Высадившись на берег, Ленин пошел вдоль моря. Он загляделся на золотые цветы дрока, росшие на покрытых зеленью прибрежных взгорках, и неожиданно столкнулся с прогуливающимися по берегу и беседующими Луначарским и Богдановым. Избежать встречи было уже поздно, и Ленину пришлось вступить в беседу.
– Ну что же, в философском отношении мы разошлись, однако политически мы с вами полностью солидарны, и вряд ли нам следует терять политические контакты, – сказал Богданов.
Ленин ответил:
– Тот, кто отступает от марксизма в принципиальных вопросах, не может не отступить от правильной линии в вопросах политических. Сегодня меньшевики выступают против нелегальных форм борьбы. Эта позиция, как вы знаете, получила название ликвидаторства. Однако вы оба, а еще Алексинский, будучи большевиками, практически стали «ликвидаторами наизнанку». Вы…
Луначарский прорвался сквозь напор ленинской речи:
– В условиях реакции партия должна вести только нелегальную работу, следует отозвать социал-демократическую фракцию из Думы. В этом нет никакого ликвидаторства.
– Хорошо, – ответил Ленин, – дело не в названии. Назовем это отзовизмом. Однако такой «отзовизм» и есть «ликвидаторство наизнанку». Он может привести лишь к разрыву связей партии с массами. Партия не должна быть сектантски замкнута. Партия посылает своих депутатов в Думу, чтобы с ее трибуны по возможности пропагандировать революционные идеи. Использовать эту легальную форму борьбы очень важно для решения тактических задач партии. В период, когда свирепствует реакция, надо использовать всякую возможность для легального выхода к массам.

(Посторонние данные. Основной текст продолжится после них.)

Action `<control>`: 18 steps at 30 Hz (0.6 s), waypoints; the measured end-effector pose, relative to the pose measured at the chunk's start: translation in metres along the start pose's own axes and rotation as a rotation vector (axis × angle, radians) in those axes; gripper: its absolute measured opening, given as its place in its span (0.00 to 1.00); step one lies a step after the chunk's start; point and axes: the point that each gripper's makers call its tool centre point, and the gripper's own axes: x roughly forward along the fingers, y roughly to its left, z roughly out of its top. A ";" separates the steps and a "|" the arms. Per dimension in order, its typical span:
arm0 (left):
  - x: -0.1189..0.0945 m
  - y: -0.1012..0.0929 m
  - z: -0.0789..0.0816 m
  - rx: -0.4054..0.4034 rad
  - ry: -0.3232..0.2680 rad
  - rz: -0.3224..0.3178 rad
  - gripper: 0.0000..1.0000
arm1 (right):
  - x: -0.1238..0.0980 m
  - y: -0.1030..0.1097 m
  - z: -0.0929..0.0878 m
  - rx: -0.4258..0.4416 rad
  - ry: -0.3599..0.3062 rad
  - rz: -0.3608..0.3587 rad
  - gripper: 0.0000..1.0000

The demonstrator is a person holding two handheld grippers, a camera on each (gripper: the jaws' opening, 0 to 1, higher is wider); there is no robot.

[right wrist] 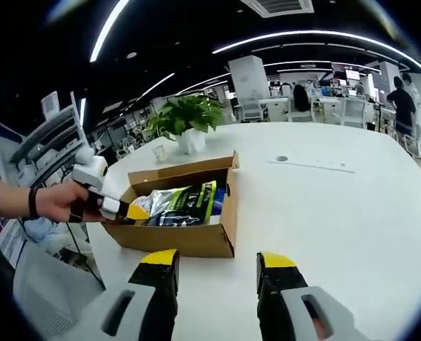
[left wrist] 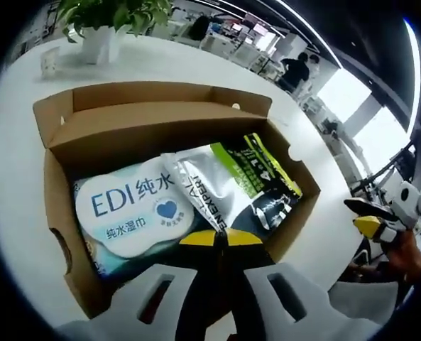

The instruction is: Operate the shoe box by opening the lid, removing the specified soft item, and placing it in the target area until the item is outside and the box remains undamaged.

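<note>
The left tongs [left wrist: 221,238] are clenched on the silver pouch [left wrist: 210,195] at the near wall of the open shoe box [left wrist: 57,213]. The right tongs [right wrist: 216,266] hang released over the tabletop [right wrist: 338,206], short of the box. A steep pull could drag or tear the cardboard. Inside: one silver pouch, one wipes pack [left wrist: 135,209].

The left tongs [left wrist: 221,238] have their 2 yellow-tipped jaws pressed together, reaching in at the shoe box's [right wrist: 196,238] near edge. The right tongs [right wrist: 216,264] hover just short of the box, jaws spread apart. A hand [right wrist: 57,201] grips the left tongs beside the box.
</note>
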 end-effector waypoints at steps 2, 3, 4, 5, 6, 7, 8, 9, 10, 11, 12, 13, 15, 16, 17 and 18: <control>-0.002 0.001 -0.001 0.000 0.000 0.002 0.01 | 0.005 0.005 0.002 -0.006 0.005 0.014 0.41; -0.002 0.001 -0.001 0.001 0.000 0.003 0.01 | 0.009 0.008 0.004 -0.009 0.007 0.024 0.41; -0.003 0.002 -0.001 0.002 0.000 0.004 0.01 | 0.010 0.009 0.005 -0.011 0.008 0.029 0.41; -0.004 0.003 -0.001 0.001 0.000 0.006 0.01 | 0.012 0.012 0.006 -0.015 0.010 0.035 0.41; -0.005 0.004 -0.001 -0.001 -0.001 0.006 0.01 | 0.015 0.015 0.008 -0.019 0.012 0.043 0.41; -0.005 0.005 -0.001 -0.001 -0.001 0.006 0.01 | 0.017 0.017 0.009 -0.020 0.012 0.048 0.41; -0.006 0.006 -0.001 0.001 0.000 0.007 0.01 | 0.021 0.019 0.012 -0.023 0.012 0.055 0.41; -0.006 0.007 0.000 0.001 -0.001 0.008 0.01 | 0.023 0.022 0.013 -0.027 0.013 0.061 0.41; -0.007 0.008 0.000 0.002 -0.001 0.008 0.01 | 0.027 0.024 0.015 -0.032 0.015 0.070 0.41; -0.008 0.009 0.000 0.001 -0.002 0.008 0.01 | 0.029 0.026 0.016 -0.034 0.017 0.076 0.41; -0.008 0.010 0.000 0.000 -0.002 0.008 0.01 | 0.033 0.030 0.017 -0.040 0.020 0.086 0.41; -0.008 0.011 0.001 -0.001 -0.002 0.008 0.01 | 0.035 0.033 0.018 -0.044 0.021 0.093 0.41; -0.007 0.011 0.001 0.000 -0.002 0.007 0.01 | 0.041 0.040 0.022 -0.045 0.022 0.112 0.40; -0.007 0.012 0.002 0.003 -0.001 0.006 0.01 | 0.044 0.043 0.023 -0.045 0.023 0.119 0.40; -0.006 0.012 0.002 0.007 0.000 0.007 0.01 | 0.048 0.046 0.023 -0.046 0.029 0.126 0.40; -0.006 0.012 0.002 0.012 0.001 0.007 0.01 | 0.052 0.047 0.024 -0.047 0.034 0.132 0.40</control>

Нет, разговор не получился. Ленин не принял примирения с Богдановым и Луначарским. Они же не приняли ленинской критики…
Ленин стал избегать тесного общения с Богдановым и Луначарским и более охотно проводил время в работе, в чтении попавшейся ему в руки книги «История костюма» и в общении с рыбаками и крестьянами Капри.

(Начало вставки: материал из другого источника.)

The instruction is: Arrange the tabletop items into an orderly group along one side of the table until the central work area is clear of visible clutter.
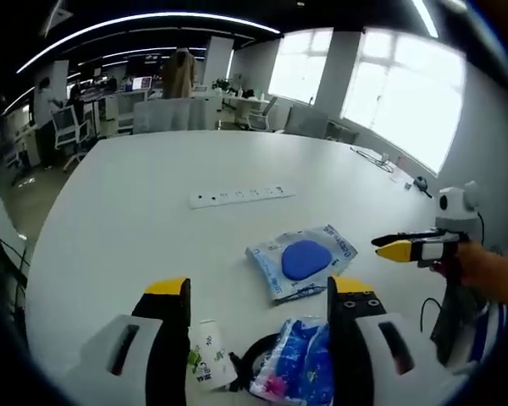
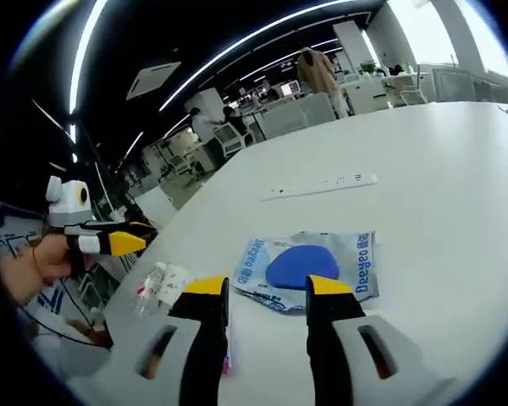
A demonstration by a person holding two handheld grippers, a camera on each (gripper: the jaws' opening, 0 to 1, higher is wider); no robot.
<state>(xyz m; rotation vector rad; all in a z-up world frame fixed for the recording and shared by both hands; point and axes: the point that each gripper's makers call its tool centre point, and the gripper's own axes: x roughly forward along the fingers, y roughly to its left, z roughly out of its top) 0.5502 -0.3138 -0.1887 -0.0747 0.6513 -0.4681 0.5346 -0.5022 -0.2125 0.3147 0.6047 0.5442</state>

Как-то после отъезда Ленина Джованни Сандро подошел к Луначарскому, который свободно говорил по-итальянски, и сказал:
– Ваш русский синьор Ленин может стать хорошим рыбаком. Он быстро научился ловить рыбу. Скажите, а русский царь не схватит синьора Ленина?
Луначарский успокоил Джованни, заверив, что Ленин обязательно победит царя. Слушавший этот разговор Горький раздумчиво и смущенно произнес:
– Видите, Анатолий Васильевич, с Джованни Ленин поладил, а с вами и Богдановым поссорился. Черти вы драповые, не смогли найти общий язык с таким человеком!
Луначарский молча постоял, потом повернулся и потерянно двинулся вдоль берега.
За кулисами жанра: факты, слухи, ассоциации
Когда выносили гроб с телом Толстого из дома, в котором он умер, на всем примыкающем к дому пространстве люди встали на колени.
* * *
Интеллигенция предчувствовала революцию. «А вас, кто меня уничтожит, встречаю приветственным гимном!» – любил декламировать Валерий Брюсов.
* * *
Горький говорил: «Искусство может быть действительнее самой действительности».